Le jeune Miles et sa soeur Flora sont-ils possédés par les âmes maudites de Miss Jessel, leur ancienne gouvernante, et du domestique Peter Quint, disparus tous deux dans des circonstances troublantes ? Où bien est-ce la nouvelle gouvernante qui croit saisir la présence de ces deux ombres et va donc décider de combattre leur influence ? Les fantômes ont beau prendre la parole et chanter, le doute demeurera.
L'atmosphère irréelle dans laquelle baignent les scènes nocturnes du Tour d'écrou autorise toutes les interprétations.
Face à une jeune préceptrice terrorisée et bouleversante de fragilité, le personnage de Peter Quint prend dans la pénombre un relief des plus troublants par sa cruauté insinuante et une perversité d'autant plus effrayante qu'elle s'exerce sur deux enfants dont Benjamin Britten a souhaité qu'ils soient incarnés par de très jeunes chanteurs.
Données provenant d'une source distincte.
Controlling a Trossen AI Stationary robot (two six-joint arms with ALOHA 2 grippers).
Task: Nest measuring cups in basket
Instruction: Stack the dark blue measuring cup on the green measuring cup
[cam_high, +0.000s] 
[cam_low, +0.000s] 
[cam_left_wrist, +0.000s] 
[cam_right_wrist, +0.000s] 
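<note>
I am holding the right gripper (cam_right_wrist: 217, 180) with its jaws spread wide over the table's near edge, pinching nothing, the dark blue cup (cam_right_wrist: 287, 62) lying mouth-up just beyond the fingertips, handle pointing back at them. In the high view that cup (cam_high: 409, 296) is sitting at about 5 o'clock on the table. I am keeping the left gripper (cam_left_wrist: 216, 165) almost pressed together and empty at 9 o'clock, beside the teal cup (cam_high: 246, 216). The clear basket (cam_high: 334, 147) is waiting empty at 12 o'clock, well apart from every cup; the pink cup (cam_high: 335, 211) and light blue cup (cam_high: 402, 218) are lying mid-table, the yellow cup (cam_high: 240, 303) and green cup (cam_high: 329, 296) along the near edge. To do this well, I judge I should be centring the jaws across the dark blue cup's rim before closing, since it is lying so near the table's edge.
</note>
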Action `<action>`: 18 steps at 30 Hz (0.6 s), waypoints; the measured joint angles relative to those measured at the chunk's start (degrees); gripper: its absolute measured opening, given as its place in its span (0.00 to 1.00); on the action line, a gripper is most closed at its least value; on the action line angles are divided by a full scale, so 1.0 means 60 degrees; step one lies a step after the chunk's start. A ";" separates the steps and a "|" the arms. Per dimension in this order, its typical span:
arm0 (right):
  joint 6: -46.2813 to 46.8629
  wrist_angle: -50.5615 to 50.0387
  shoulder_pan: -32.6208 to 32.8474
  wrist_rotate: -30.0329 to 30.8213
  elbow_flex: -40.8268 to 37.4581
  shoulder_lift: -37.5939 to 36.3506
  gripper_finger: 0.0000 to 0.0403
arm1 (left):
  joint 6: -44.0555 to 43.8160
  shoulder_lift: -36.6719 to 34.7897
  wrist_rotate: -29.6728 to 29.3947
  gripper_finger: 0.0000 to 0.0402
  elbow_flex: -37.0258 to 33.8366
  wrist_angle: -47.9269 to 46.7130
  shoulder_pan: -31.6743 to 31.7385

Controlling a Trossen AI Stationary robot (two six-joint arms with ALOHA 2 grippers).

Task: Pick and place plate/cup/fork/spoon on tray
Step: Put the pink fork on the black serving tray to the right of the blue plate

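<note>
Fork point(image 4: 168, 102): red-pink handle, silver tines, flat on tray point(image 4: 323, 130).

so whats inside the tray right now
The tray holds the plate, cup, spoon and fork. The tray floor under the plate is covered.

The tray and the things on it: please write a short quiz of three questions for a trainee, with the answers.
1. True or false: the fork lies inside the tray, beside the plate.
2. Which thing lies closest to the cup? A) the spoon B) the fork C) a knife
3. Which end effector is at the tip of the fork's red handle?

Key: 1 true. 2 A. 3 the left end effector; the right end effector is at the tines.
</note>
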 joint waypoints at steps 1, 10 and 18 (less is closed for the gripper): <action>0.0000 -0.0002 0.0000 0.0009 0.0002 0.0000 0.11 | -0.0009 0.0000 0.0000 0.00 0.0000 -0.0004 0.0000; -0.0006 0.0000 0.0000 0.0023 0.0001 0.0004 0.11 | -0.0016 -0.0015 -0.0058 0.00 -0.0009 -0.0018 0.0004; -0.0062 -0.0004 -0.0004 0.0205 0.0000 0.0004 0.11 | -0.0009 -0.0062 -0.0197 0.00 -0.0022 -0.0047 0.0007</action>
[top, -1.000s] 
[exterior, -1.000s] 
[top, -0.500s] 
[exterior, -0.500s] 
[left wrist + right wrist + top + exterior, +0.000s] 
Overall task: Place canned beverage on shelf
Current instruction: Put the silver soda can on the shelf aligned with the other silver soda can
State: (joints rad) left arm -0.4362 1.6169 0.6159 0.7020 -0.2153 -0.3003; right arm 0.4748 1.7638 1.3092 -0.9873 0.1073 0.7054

Dominique Pitoiset et Stephen Taylor suivent pas à pas la progression de cette action mortifère sans rien perdre des atmosphères qu'installe la musique de Benjamin Britten et donc le chef, Tito Muñoz, sculpte les sonorités avec la complicité d'un ensemble instrumental virtuose issu des rangs de l'Orchestre de Bretagne.